## [WHAT YOU ARE ASKED TO DO]
When you write out the listing, keep each word exactly as it stands but include none of its images.

## [GIVEN DATA]
========================================
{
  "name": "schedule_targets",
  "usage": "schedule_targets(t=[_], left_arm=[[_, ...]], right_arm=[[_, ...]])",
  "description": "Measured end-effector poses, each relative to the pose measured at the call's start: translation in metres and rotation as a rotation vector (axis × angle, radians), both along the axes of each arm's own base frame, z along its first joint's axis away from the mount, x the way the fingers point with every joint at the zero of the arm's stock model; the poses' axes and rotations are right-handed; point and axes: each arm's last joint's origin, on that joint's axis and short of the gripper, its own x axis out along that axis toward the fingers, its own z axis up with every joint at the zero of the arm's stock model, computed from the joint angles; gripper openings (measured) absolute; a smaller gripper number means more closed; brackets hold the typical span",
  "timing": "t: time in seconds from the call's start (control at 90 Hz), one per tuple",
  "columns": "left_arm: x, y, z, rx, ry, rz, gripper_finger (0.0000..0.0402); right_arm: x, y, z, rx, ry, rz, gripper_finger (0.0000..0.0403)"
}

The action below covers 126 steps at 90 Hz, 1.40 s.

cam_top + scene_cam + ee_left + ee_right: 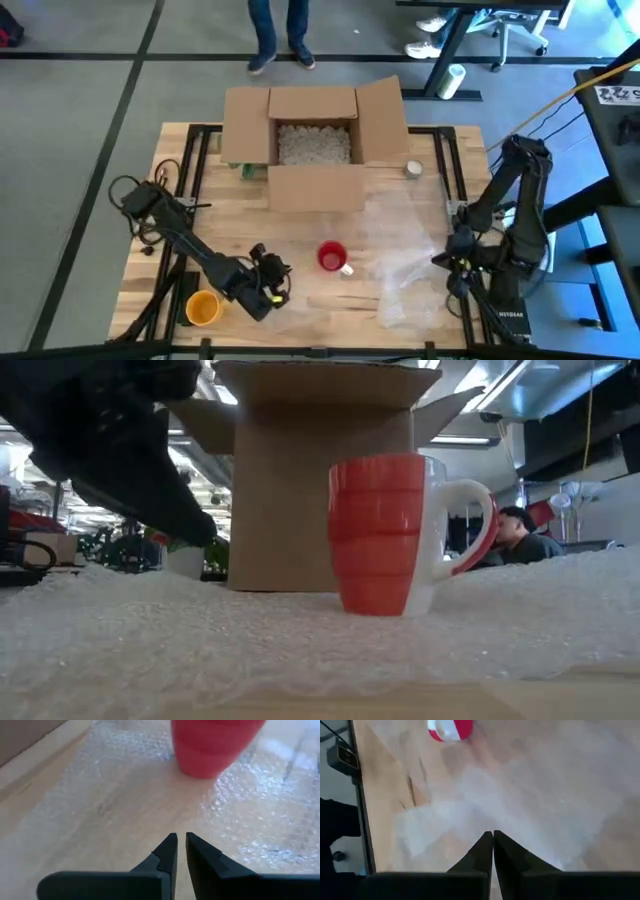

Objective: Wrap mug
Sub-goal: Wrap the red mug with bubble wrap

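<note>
A red mug (332, 256) with a white handle (462, 525) stands upright on a clear sheet of bubble wrap (400, 250) that lies flat on the table's middle and right. My left gripper (181, 840) is low at the near left of the mug (212, 745), pointing at it. Its fingers are shut to a thin slit with nothing between them. My right gripper (493, 836) is shut at the sheet's right side, over the wrap (520, 805), with the mug (451, 730) farther off.
An open cardboard box (315, 140) of white packing filler stands at the far middle, behind the mug. A yellow cup (202, 308) sits near the front left corner and a small round thing (413, 169) lies right of the box. A person's legs (280, 35) show beyond the table.
</note>
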Motion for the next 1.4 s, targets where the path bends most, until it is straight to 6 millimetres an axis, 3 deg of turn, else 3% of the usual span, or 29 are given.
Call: schedule_targets(t=[0.222, 0.544, 0.811, 1.067, 1.278, 1.4], left_arm=[[-0.015, 0.027, 0.006, -0.036, -0.138, -0.101, 0.0020], [-0.005, 0.066, 0.008, -0.097, -0.256, -0.264, 0.0020], [-0.007, 0.062, 0.007, -0.067, -0.237, -0.311, 0.0020], [-0.007, 0.061, 0.007, -0.157, -0.257, -0.263, 0.0020], [-0.007, 0.061, 0.007, -0.194, -0.265, -0.241, 0.0020], [-0.007, 0.061, 0.007, -0.198, -0.267, -0.239, 0.0020]], right_arm=[[-0.040, 0.018, -0.023, 0.017, -0.037, -0.043, 0.0000], [-0.026, 0.008, -0.051, -0.057, -0.093, -0.075, 0.0001], [-0.023, 0.005, -0.074, -0.029, -0.063, -0.081, 0.0001], [-0.024, -0.001, -0.101, 0.039, -0.006, -0.082, 0.0001], [-0.025, -0.002, -0.107, 0.050, 0.002, -0.075, 0.0004], [-0.025, -0.003, -0.107, 0.050, 0.021, -0.073, 0.0034]])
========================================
## [SOLUTION TO THIS TASK]
{
  "name": "schedule_targets",
  "usage": "schedule_targets(t=[_], left_arm=[[_, ...]], right_arm=[[_, ...]])",
  "description": "Measured end-effector poses, each relative to the pose measured at the call's start: translation in metres and rotation as a rotation vector (axis × angle, radians), both along the axes of each arm's own base frame, z along its first joint's axis away from the mount, x the way the fingers point with every joint at the zero of the arm's stock model; the poses' axes and rotations are right-handed; point and axes: each arm's last joint's origin, on that joint's axis and short of the gripper, its own x axis out along that axis toward the fingers, its own z axis up with every joint at the zero of the arm's stock model, computed from the joint angles; gripper openings (measured) absolute; a smaller gripper number means more closed; brackets hold the typical span",
  "timing": "t: time in seconds from the call's start (control at 90 Hz), one per tuple",
  "columns": "left_arm: x, y, z, rx, ry, rz, gripper_finger (0.0000..0.0402); right_arm: x, y, z, rx, ry, rz, gripper_finger (0.0000..0.0403)"
}

The action below covers 126 steps at 90 Hz, 1.40 s.

cam_top + scene_cam + ee_left + ee_right: 

Objective: Wrap mug
Sub-goal: Wrap the red mug with bubble wrap

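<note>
A red mug (332, 256) with a white handle (462, 525) stands upright on a clear sheet of bubble wrap (400, 250) that lies flat on the table's middle and right. My left gripper (181, 840) is low at the near left of the mug (212, 745), pointing at it. Its fingers are shut to a thin slit with nothing between them. My right gripper (493, 836) is shut at the sheet's right side, over the wrap (520, 805), with the mug (451, 730) farther off.
An open cardboard box (315, 140) of white packing filler stands at the far middle, behind the mug. A yellow cup (202, 308) sits near the front left corner and a small round thing (413, 169) lies right of the box. A person's legs (280, 35) show beyond the table.
</note>
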Motion for the next 1.4 s, targets where the path bends most, until it is straight to 6 millimetres an axis, 3 deg of turn, else 3% of the usual span, or 29 are given.
Call: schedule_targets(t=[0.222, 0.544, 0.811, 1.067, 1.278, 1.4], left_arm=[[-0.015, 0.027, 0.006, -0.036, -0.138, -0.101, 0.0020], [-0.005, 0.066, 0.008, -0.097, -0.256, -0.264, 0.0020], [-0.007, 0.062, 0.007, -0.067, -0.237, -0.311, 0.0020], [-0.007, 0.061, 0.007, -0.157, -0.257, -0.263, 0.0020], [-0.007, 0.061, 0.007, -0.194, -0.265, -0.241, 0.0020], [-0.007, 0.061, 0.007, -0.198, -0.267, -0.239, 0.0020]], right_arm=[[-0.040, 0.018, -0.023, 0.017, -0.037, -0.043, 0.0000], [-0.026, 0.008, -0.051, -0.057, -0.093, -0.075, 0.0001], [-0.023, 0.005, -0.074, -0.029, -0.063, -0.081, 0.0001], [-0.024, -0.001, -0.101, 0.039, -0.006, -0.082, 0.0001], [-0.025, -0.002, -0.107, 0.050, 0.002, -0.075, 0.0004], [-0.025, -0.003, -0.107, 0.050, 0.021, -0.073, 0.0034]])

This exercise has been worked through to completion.